China Consumer

Brand reinvention

COFCO hopes Danish partner will boost trust in China’s biggest dairy firm

Brand reinvention

Great Dane strategy: Mengniu

“I wouldn’t touch that with a ten-foot pole’ is an American expression with a usage going back as least as far as 1843. That’s the year it first appeared in print, in a sentence describing how America’s aristocracy wouldn’t “condescend to touch a poor man with a ten-foot pole”.

Some years later, the phrase reached Britain, but in the altered form that ‘I wouldn’t touch that with a barge-pole’. According to website The Phrase Finder, Lady Monkswell employed it in a diary entry in 1893 when discussing the idea of Irish ‘Home Rule’.

Now commonly used, the expression denotes something best avoided.

And in the Chinese context it’s a phrase that foreign business executives use to describe the country’s troubled dairy industry. Mired by a series of scandals that date back to 2008 – when melamine was illegally added to milk, leading to the deaths of infant children – regular readers of WiC will be all too familiar with the industry’s reputational problems.

Further scares have cropped up on a routine basis, leading many Chinese to avoid locally-produced milk when they can. Accordingly, on trips to Hong Kong or Macau mainland parents often stock up on foreign milk powder for their babies.

So it comes as a surprise that foreign investors still want to venture into this scandal-ridden business area. But as the 21CN Business Herald reports, a firm from Denmark has decided to dispense with the proverbial barge-pole to buy into Mengniu Dairy. On June 15 it was announced that Arla Foods had become the Chinese firm’s second largest shareholder after state-owned COFCO.

Arla is the fifth biggest player in the global dairy industry, with revenues of $9.32 billion. It’s also the world’s largest organic dairy firm. Founded in 1863, it has built its reputation for quality over a century and a half. But the lure of China’s fast-growing market seems to have persuaded the Danes it’s worth taking a risk and associating itself with Mengniu.

As 21CN points out, COFCO lured Arla specifically to “crack Mengniu’s quality problem”. To this end, Arla has purchased a 5.9% stake for HK$2.2 billion ($284 million) from private equity firm, Hopu.

In fact, Arla isn’t going into the venture blind to local conditions. Prior to the deal it had set up a JV with Mengniu to specialise in infant formula. But the plan now is for Arla to participate in the management of Mengniu as a whole and introduce a Danish-style pasture management system.

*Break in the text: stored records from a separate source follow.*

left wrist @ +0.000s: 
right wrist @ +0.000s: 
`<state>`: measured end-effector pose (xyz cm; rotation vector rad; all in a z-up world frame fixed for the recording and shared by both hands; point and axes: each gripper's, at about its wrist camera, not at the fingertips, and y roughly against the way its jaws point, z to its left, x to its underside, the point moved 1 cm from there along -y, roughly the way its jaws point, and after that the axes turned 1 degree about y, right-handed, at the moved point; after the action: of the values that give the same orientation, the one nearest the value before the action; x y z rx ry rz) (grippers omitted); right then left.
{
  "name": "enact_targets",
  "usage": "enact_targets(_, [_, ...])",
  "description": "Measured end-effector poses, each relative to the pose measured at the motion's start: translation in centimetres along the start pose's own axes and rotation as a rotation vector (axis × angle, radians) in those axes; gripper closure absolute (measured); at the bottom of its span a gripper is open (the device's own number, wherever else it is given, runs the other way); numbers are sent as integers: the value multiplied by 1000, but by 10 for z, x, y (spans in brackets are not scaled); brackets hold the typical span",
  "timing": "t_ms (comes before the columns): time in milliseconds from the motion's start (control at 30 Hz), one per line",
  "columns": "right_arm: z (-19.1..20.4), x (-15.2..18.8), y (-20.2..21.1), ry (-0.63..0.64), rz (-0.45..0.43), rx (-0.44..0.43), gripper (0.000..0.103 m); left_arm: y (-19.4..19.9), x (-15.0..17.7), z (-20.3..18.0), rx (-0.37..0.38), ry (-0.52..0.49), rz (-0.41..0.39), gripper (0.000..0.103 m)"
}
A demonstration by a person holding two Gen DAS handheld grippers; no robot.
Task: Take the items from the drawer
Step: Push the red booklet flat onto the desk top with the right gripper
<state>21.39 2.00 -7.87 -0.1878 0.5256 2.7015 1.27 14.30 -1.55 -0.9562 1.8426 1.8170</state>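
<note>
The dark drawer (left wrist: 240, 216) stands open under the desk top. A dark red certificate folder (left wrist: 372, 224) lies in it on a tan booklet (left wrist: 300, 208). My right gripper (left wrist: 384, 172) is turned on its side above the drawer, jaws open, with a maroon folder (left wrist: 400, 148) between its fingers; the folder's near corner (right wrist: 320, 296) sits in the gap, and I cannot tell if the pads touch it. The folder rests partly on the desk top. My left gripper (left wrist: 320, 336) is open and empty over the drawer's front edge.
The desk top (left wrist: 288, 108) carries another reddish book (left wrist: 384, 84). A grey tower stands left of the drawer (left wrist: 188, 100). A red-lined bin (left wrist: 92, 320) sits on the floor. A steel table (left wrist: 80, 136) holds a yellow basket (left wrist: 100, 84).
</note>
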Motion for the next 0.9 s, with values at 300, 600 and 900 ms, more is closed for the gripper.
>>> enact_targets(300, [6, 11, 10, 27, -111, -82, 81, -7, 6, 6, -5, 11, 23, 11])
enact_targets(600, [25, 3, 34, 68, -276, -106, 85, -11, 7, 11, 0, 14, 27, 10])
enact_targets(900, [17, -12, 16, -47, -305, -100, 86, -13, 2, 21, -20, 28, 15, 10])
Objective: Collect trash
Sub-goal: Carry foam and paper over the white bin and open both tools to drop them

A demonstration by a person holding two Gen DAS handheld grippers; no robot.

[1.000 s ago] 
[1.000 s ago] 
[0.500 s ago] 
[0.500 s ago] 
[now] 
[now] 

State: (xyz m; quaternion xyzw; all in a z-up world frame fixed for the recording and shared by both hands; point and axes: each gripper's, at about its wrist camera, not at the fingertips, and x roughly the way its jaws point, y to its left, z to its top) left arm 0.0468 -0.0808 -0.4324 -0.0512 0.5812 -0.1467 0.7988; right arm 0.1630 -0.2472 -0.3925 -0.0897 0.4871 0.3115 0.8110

COFCO’s boss Ning Gaoning explains the rationale: “Arla will bring about substantial improvements in Mengniu’s milk management, quality traceability and product research and development, and in the medium to long term have a good impact on the Chinese dairy industry.”

The local industry needs to find a way to restore public trust. Economic Information Daily points out that imports of foreign milk powder have surged since 2008 – from 140,000 tonnes to 480,000 tonnes in 2010. In the first four months of this year milk powder imports grew a further 29%.

On the flipside, the opportunity is huge. China’s rising prosperity has led to a growing demand for milk. To keep pace, Chinese firms imported 100,000 dairy cattle from Australia, New Zealand and Uruguay last year. Mengniu has said it plans to spend Rmb3.5 billion setting up 12 new dairies by 2015.

But Arla’s management faced an early test last week, when Mengniu’s image took another bashing after an an intern posted photos online of unhygienic conditions at Tianfu Dairy, a supplier for Mengniu’s ice cream products.

To its credit (Arla’s influence at work already?) Mengniu management promptly acknowledged “safety irregularities” at the factory. It gave Tianfu 48 hours to improve conditions and likewise said a nationwide inspection would vet all of its other ice cream suppliers.